**EXERCISE DIRECTIONS**: Report only how many lines in the material contain "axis".

-.-.-

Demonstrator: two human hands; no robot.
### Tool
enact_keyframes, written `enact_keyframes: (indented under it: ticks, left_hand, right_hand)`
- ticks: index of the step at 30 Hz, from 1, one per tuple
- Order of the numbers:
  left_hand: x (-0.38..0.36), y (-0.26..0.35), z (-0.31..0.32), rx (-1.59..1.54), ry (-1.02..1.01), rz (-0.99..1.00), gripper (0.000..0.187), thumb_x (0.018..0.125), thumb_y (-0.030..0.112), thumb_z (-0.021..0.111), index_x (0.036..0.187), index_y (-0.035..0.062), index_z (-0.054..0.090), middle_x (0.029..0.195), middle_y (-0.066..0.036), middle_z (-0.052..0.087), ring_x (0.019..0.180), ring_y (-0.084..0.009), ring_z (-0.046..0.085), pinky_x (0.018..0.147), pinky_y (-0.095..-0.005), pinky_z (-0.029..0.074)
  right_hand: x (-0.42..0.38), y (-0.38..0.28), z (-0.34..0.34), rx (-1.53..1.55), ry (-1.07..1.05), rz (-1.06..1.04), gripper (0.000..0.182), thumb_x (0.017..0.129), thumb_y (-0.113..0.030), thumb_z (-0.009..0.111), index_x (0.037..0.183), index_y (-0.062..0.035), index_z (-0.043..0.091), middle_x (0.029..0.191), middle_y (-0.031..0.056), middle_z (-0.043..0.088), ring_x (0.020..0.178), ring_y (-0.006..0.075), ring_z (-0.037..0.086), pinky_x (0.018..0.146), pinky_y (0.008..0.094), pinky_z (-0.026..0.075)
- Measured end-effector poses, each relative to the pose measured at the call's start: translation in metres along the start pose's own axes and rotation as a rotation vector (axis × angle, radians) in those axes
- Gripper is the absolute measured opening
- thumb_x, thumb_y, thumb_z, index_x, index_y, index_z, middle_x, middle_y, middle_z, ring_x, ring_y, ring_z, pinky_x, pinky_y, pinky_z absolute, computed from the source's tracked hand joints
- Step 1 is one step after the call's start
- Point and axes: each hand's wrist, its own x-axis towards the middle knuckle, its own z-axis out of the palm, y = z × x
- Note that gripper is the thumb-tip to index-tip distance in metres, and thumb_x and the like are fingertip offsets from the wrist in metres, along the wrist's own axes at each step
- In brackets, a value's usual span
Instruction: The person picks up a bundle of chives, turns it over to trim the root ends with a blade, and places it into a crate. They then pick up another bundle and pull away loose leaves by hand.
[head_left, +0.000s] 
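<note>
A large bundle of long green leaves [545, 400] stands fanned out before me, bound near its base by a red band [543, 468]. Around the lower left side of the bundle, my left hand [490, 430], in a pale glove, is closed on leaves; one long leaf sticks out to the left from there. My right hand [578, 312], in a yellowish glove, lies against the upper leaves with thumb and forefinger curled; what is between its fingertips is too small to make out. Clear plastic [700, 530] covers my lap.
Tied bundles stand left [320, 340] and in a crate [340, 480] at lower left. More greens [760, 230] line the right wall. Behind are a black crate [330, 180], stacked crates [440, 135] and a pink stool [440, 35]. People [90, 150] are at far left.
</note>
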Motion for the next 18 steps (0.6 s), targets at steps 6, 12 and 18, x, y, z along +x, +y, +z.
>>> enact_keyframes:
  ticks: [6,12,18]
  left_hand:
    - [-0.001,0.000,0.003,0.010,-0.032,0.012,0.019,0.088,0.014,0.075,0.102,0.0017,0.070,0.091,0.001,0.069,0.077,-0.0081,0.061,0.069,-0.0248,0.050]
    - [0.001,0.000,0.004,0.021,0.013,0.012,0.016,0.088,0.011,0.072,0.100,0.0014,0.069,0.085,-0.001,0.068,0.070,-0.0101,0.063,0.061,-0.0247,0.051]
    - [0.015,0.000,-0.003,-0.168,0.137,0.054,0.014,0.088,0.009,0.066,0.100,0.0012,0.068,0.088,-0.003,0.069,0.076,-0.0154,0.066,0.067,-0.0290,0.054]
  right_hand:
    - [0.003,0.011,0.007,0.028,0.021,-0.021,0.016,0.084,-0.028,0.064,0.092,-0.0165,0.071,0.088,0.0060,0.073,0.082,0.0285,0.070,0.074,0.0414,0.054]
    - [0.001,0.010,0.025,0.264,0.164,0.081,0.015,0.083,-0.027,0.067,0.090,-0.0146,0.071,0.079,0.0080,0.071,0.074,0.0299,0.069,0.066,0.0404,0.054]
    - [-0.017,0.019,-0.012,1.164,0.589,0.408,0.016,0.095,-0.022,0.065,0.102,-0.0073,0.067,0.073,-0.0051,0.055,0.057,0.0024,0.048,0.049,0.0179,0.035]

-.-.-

**RESPONSE**: 2